Assim que vi um lugar aberto, entrei. Bebi uma Paulaner e esperei a chuva pelo menos voltar ao estágio de “chatinha”. A verdade é que com aquela chuva, àquela hora, e ainda por cima num domingo (quando muita coisa está fechada), meu aproveitamento de Mainz não foi tão bom como o das outras cidades. Mogúncia tem alguns museus interessantes, e todos obviamente estavam fechados. Há o museu estadual, um museu romano-germânico e o Museu de Gutenberg. Ah, sim! Gutemberg está para Mogúncia como Goethe está para Frankfurt. O inventor da imprensa nasceu lá em Mainz e, tal como ocorre com o poeta na cidade onde moro, tudo o que se refere a Gutenberg é ressaltado. Ele tem estátua, museu e até uma igreja em ruínas que – claro! – é onde ele supostamente foi batizado.

Voltarei a Mogúncia (já estou me acostumando com esse nome...) em algum momento. Há lugares para visitar e mesmo o que eu vi e achei bonito merece uma visão mais ensolarada e sem a chuva atrapalhando. Um dos lugares que preciso visitar novamente é a catedral. Quando cheguei lá, havia duas garotas conversando diante da porta semiaberta. Pedi licença e entrei. A igreja estava sinistramente escura, com pouquíssimas luzes, em parte quase que apenas iluminada por velas. Assim mesmo, dei uma volta lá por dentro. Não dava para ver tão bem, mas já tinha me deslocado até lá e serviria para ter uma ideia, antes de viajar para lá novamente. Quando eu chegava na saída, um funcionário estava trancando a igreja! Ele levou um susto, perguntou como entrei e se havia mais alguém lá. Quase fico trancafiado dentro da catedral!

Depois do susto, já exausto, era hora de voltar. Demorei algum tempo e perguntei algumas vezes até encontrar a estação de trem. Também precisei de umas tantas voltas na estação e de fazer algumas perguntas até saber que trem pegar e em que parte ele chegaria, para voltar a Frankfurt. Foi curioso ver que, quando perguntei a um turco, ele chamou a criança que estava com ele para falar comigo, pois ela entendia melhor alemão que ele.

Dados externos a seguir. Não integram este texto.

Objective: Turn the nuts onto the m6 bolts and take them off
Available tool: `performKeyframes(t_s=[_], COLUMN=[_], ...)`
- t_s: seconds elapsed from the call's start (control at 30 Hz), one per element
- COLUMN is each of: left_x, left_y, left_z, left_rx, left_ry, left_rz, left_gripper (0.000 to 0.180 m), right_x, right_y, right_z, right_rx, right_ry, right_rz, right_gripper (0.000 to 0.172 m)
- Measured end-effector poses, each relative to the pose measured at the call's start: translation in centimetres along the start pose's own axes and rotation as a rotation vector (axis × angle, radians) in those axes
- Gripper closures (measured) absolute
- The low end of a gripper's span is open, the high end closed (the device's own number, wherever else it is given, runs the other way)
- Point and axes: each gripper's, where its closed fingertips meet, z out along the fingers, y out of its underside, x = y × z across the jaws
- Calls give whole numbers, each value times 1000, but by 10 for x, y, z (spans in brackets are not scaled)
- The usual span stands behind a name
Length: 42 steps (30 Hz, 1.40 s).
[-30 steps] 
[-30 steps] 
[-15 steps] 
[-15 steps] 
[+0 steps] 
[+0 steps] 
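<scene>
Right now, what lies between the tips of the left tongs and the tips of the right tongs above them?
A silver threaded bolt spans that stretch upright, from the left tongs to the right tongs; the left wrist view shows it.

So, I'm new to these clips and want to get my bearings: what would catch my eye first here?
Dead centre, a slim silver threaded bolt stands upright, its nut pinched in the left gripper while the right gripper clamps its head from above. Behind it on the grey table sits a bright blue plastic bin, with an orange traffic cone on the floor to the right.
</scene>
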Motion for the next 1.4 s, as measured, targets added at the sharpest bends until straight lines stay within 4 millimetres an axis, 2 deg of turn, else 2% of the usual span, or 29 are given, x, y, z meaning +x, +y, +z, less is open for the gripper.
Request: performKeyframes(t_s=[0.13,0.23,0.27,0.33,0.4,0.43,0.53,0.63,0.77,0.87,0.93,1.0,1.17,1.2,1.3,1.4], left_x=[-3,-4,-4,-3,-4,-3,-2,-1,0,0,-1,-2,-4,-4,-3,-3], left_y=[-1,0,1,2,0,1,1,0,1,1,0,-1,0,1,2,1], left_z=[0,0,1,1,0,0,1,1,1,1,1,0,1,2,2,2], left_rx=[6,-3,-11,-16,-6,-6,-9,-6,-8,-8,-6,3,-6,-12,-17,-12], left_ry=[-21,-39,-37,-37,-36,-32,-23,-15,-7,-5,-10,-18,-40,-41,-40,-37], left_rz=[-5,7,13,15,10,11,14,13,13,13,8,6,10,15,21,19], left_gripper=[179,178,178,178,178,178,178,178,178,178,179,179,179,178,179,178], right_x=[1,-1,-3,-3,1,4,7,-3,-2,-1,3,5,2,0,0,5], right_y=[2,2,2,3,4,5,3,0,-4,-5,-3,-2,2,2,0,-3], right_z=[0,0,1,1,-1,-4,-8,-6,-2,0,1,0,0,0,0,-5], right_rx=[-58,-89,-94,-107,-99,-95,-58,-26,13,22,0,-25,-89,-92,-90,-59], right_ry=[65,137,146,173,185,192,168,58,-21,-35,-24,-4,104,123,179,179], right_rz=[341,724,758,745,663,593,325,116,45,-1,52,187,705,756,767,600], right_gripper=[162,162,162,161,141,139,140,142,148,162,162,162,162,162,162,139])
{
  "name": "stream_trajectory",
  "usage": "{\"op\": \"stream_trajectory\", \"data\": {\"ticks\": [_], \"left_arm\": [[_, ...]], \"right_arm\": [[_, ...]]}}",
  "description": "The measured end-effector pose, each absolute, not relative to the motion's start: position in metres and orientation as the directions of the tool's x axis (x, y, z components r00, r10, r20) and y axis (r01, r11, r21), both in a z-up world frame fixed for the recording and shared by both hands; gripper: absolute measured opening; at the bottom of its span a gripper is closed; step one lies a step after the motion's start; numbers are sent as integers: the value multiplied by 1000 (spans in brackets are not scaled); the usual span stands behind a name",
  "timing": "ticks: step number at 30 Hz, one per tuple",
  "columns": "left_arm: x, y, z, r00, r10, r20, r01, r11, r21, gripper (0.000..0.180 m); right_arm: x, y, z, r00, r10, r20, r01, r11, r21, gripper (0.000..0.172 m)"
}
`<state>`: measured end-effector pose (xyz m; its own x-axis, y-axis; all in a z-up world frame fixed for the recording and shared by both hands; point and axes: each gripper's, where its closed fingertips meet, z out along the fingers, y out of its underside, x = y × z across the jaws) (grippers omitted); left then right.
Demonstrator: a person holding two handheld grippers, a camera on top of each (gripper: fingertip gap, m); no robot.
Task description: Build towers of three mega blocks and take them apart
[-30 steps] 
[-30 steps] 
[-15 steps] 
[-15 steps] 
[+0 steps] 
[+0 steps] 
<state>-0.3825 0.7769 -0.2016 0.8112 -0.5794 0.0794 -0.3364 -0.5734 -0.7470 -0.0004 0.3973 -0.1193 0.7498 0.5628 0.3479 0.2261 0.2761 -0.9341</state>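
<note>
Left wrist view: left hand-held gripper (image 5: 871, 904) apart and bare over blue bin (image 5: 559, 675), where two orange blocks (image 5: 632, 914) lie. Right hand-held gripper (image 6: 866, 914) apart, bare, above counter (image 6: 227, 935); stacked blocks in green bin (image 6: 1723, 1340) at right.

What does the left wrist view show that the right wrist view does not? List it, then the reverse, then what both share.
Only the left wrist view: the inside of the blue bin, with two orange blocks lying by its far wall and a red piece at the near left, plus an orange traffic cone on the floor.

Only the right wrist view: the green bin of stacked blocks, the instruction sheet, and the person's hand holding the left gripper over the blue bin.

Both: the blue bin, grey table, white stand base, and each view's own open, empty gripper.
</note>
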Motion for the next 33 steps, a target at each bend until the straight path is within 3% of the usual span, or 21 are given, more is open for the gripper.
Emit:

Apertado, fui ao banheiro e... não pude usá-lo! Era pago – custava 50 cêntimos – e só aceitava moedas de 50, 20 ou 10 cêntimos. Eu tinha moedas de 1 cêntimo, de 1 euro, uma única de 10 e outra de 20, nenhuma de 50; ou seja, eu não tinha 50 cêntimos trocados para poder pagar pelo uso do banheiro.

Após entrar no trem da linha S8, saltei na estação Hauptwache, onde há conexão com as linhas de metrô que fazem o trajeto norte-sul. Entrei no metrô rumo ao norte e saltei uma estação antes da minha, para comprar mantimentos. Afinal, no café-da-manhã eu tinha acabado com o queijo e com o frio Bierschinken (não faltam frios diferentes aqui; até mortadela com pistache eu já tracei). Para a noite, portanto, só me restava comer pão com pão, ou fazer compras. Mas, apesar da latente vontade de ir ao banheiro, isso não seria um grande problema para mim, pois há um supermercado Rewe 24 horas ali em frente à estação de metrô anterior. Não seria se não fosse por um detalhe que eu não tinha percebido: ele é 24 horas e segunda-feira a sábado!

Frustrado, voltei para o metrô e finalmente saltei em Dornbusch. A vontade de ir ao banheiro era grande mas o problema da fome precisava ser resolvido. A pizzaria perto da minha casa, Pizzeria da Benito (nunca entendi por que “da” e não “do”), estava aberta mas com cara de que estava fechando. Perguntei, e ela estava mesmo encerrando o expediente, mas o italiano resolveu fazer minha pizza. Foi a última pizza do dia no restaurante! Estava gostosa, com um pepperoni – aqui chamado de Pepperoniwurst – bem apimentado.

Trouxe a pizza para casa, pois a pizzaria estava fechando e eu tinha um assunto urgente para resolver. Assunto pendente desde a estação de metrô de Mogúncia/Mainz! Cheguei em casa às 20h50, 13 horas depois de pôr os pés na rua. Aliviei minha bexiga e pude saborear a pizza tranqüilamente. A propósito, como será que eu faria se tivesse ficado na catedral?!